Figure 9 shows graphically the processes of oxygen demand and replenishment. Curve (a) shows the oxygen demand of a polluted water sample. Curve (b) shows the reaeration process observed when oxygen is forced to dissolve in the water due to the oxygen deficit created by the biodegradation taking place. The net result of the oxygen demand and replenishment processes is illustrated by curve (c), which is called the dissolved oxygen sag curve. This is in effect the difference between the demand and replenishment curves.
There are diurnal and seasonal differences in oxygen concentration. Figure 10 illustrates the diurnal variation that may occur. This variation is related to plant growth, light intensity and temperature. The amount of dissolved oxygen rises to a maximum during the day because of photosynthesis occurring in daylight. It decreases through the night because none is produced by photosynthesis, but respiration (using up oxygen) continues as it does during the daylight hours. This extreme diurnal variation occurs mainly between April and October because the lower temperatures during the rest of the year tend to slow down or inhibit the metabolic processes and plants become dormant.
Figure 11 illustrates seasonal changes in dissolved oxygen. An increase occurs in the summer months because of longer days (more daylight) and therefore increased photosynthetic activity.
In some circumstances, oxygen supersaturation can occur, i.e. more oxygen is dissolved in the water than the saturation concentration allows. This occurs because plants produce pure oxygen (whereas air contains 21%). Therefore, when photosynthesis is responsible for the oxygenation of the water, rather than atmospheric aeration, up to five times the saturation concentration is theoretically possible at the same temperature and pressure. In practice, 500% is never attained, but up to 200% has been recorded, in a shallow river with profuse plant growth, on bright sunny days.
Which of the following events would not affect the rate of transfer of oxygen from the atmosphere to a body of water?

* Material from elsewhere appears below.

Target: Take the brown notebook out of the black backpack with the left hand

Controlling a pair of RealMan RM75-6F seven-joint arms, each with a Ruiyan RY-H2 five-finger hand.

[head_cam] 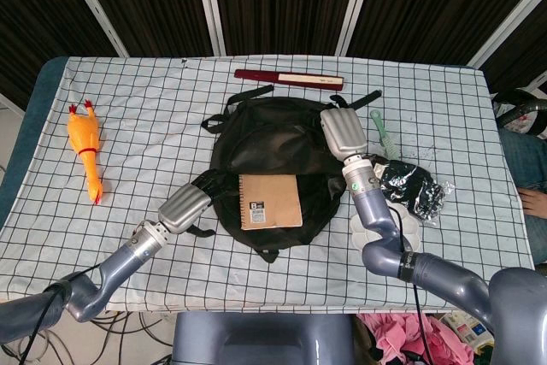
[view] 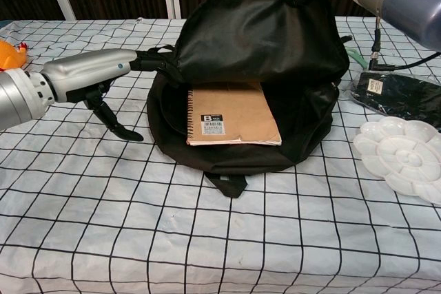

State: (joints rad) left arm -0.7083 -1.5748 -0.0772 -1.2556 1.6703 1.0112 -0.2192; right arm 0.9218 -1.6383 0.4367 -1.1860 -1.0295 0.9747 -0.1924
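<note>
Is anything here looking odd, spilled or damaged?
Nothing looks spilled or damaged. The black backpack lies open, its flap held up by the right hand, with the brown notebook resting flat in the opening. The left hand is beside it.

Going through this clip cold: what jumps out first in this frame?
The black backpack at mid-table, its flap held up by the right hand, showing the brown notebook lying in the opening. The left hand reaches in at the bag's left edge, not yet holding the notebook. A yellow rubber chicken lies far left.
</note>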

A Doubling the oxygen deficit.
B Large amounts of salts being discharged into the water.
C A slight breeze blowing over the water.
D Water flowing over a weir.
E Raising the temperature of the water by 10°C.
C. Only if the wind is strong enough to cause turbulence will it result in an increase in the rate of oxygen transfer across the water-air interface; otherwise it will not significantly affect the rate of transfer. The atmosphere contains approximately 21% oxygen by volume so there is always plenty of oxygen in the air immediately above the interface, even when the air is not moving.
When is the level of dissolved oxygen in a river likely to be at its highest and at its lowest?
In warm weather when aquatic plants are growing rapidly, their photosynthetic processes usually result in a diurnal variation in the concentration of dissolved oxygen; it is high during the day and low at night. During summer days, the water may become supersaturated with dissolved oxygen, especially during the afternoon. After sunset, the oxygen-producing phase of photosynthesis ceases and the concentration of dissolved oxygen declines, generally reaching its lowest levels just before dawn. Variations of up to 10 g m−3 have been recorded in 24 hours.
The oxygen demand as a result of bacterial decay of leaves and other organic matter that have fallen into the water means that levels of dissolved oxygen will also be very low in the autumn.